- Second prototype of the Il-8

General information
- Type: Ground-attack
- National origin: Soviet Union
- Manufacturer: Voronezh Aircraft Production Association
- Designer: Ilyushin
- Status: Prototype
- Number built: 3

History
- First flight: 10 May 1943
- Developed from: Ilyushin Il-2

= Ilyushin Il-8 =

Soviet ground-attack aircraft prototype

The Ilyushin Il-8 was a Soviet ground-attack aircraft developed by Ilyushin to replace the Ilyushin Il-2. The first two prototypes were significantly faster than the older aircraft, but proved to be less maneuverable. It was redesigned, incorporating many features of what would become the Ilyushin Il-10, but proved to be inferior to that aircraft in testing. It was not ordered into production.

==Development==
In summer 1942 Sergey Ilyushin was requested to design a heavy attack aircraft with a bombload of up to 1000 kg. He chose to scale up the single-engined Il-2 to use the new and more powerful Mikulin AM-42 engine, which was essentially a scaled-up version of the Il-2's Mikulin AM-38 engine. The design was initially designated the Il-AM-42, but it was soon allocated the factory designation Il-8. While the design of the Il-8 was based on that of the Il-2, it was a completely new aircraft.

The oil cooler was housed with the coolant radiator in a big airscoop on top of the engine cowling, closer to the cockpit than was the case on the Il-2. The gunner's position was enclosed in the armored shell, unlike that in the Il-2, and was equipped with a 12.7 mm Berezin UBK machine gun on a VU-8 flexible mount. Otherwise the gun armament was identical to the older aircraft with a pair of 23 mm VYa cannon with a total 300 rounds and a pair of 7.62 mm ShKAS machine guns with 1500 rounds in the wings. Optionally two 37 mm Nudelman-Suranov NS-37s could be installed instead of the VYa-23 cannon. The rear fuselage was lengthened by 1.42 m to improve airflow and the landing gear was lengthened to accommodate the larger propeller. The landing gear nacelles were modified accordingly.

Two prototypes were built of the Il-8. The first had VYa-23 cannon and a wooden rear fuselage. The second had NS-37 cannon installed and a metal rear fuselage. The first flight was on 10 May 1943 and the prototypes were tested both as attack aircraft and as an artillery spotter variant with less range and better radios. Flight tests were reasonably successful with the Il-8 proving to be almost 50 km/h faster at low altitudes than the Il-2. It climbed 15% faster and had nearly twice the range of the older aircraft. Flight testing was prolonged by problems with the AM-42 engines. They were unreliable, smoky and vibration-prone. But the Il-8 proved to be less maneuverable than the Il-2 in both the horizontal and vertical planes. State acceptance trials lasted from 26 February to 30 March 1944 and it was provisionally accepted for production, provided that these issues were fixed.

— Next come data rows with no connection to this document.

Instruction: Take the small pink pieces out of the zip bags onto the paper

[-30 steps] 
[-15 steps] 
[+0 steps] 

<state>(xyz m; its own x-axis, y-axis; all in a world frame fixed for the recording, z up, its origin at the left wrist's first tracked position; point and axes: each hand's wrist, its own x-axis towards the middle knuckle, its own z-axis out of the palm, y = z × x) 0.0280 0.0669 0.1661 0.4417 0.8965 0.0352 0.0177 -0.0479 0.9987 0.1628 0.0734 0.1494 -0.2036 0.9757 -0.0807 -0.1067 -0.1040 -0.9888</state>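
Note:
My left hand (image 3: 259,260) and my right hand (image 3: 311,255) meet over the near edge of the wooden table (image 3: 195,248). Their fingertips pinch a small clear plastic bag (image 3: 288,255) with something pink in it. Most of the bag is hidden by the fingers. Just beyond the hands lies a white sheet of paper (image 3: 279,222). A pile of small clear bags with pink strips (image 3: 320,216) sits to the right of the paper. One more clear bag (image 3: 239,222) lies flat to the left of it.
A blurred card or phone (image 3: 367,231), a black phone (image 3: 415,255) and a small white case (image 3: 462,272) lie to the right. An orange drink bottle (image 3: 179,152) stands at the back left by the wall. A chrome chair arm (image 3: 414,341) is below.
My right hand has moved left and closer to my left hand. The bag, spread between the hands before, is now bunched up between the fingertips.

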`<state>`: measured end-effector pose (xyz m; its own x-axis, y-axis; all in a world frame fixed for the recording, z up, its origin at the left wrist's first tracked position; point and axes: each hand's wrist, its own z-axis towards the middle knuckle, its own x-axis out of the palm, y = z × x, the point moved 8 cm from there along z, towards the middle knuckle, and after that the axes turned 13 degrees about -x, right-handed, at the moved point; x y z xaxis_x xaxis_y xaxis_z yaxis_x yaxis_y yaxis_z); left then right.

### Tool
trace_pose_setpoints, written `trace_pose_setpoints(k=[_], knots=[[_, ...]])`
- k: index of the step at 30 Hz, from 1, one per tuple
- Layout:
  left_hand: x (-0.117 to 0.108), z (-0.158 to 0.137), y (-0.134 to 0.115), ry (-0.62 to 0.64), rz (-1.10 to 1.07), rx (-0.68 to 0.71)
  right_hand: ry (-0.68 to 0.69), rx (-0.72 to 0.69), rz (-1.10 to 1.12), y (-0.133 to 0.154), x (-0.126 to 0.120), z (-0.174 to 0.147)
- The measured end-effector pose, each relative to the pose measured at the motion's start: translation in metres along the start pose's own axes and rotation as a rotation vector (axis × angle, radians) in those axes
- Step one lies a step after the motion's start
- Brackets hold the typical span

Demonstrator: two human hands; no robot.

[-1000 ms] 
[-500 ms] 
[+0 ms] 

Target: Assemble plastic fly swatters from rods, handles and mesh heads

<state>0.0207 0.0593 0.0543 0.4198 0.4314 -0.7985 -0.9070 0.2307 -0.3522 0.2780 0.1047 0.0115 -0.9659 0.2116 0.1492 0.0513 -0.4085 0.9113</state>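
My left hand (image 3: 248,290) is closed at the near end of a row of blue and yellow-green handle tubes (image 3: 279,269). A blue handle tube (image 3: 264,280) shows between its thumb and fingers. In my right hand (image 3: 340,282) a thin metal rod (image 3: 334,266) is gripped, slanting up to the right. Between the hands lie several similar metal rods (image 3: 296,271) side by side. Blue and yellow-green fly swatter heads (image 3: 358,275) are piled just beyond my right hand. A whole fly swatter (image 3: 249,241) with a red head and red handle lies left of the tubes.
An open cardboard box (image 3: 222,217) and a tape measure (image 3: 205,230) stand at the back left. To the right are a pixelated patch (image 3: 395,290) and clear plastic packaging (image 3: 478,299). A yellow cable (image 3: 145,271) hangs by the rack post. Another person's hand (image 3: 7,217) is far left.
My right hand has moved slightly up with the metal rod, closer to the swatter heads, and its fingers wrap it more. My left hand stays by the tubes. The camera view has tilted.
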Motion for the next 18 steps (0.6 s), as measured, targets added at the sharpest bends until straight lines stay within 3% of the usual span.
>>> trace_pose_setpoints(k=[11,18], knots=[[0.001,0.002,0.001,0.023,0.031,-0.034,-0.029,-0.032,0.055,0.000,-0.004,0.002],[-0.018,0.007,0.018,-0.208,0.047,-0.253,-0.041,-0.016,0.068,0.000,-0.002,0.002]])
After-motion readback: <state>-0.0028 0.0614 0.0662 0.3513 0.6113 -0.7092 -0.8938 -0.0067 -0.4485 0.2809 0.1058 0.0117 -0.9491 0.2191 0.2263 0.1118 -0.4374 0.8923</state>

However, Ilyushin thought that the best features of the two-seat Il-1 prototype could be incorporated into the Il-8 design and approval for another prototype was granted on 1 July 1944. The new prototype, confusingly referred to in the records with the same Il-8-2 designation used for the second prototype of the original design, greatly resembled what would become the Il-10, except for a longer fuselage and the four-bladed propeller. The armament was changed as Nudelman-Suranov NS-23 cannon replaced the YVa-23 guns and the UBK was upgraded with a 20 mm Berezin B-20 cannon in a VU-9 mount. A cassette of ten AG-2 aerial grenades was fitted to enhance rear defense. The bombload was upgraded to a total of 1000 kg compared to the 800 kg of the first prototypes. The Il-8-2 made its first flight on 13 October 1944 and flight testing was once again delayed with engine problems and state acceptance trials were not completed until 7 July 1945. While it proved to be an improvement over the first design, it was inferior in performance to the Il-10 which was already in service and was not placed into production.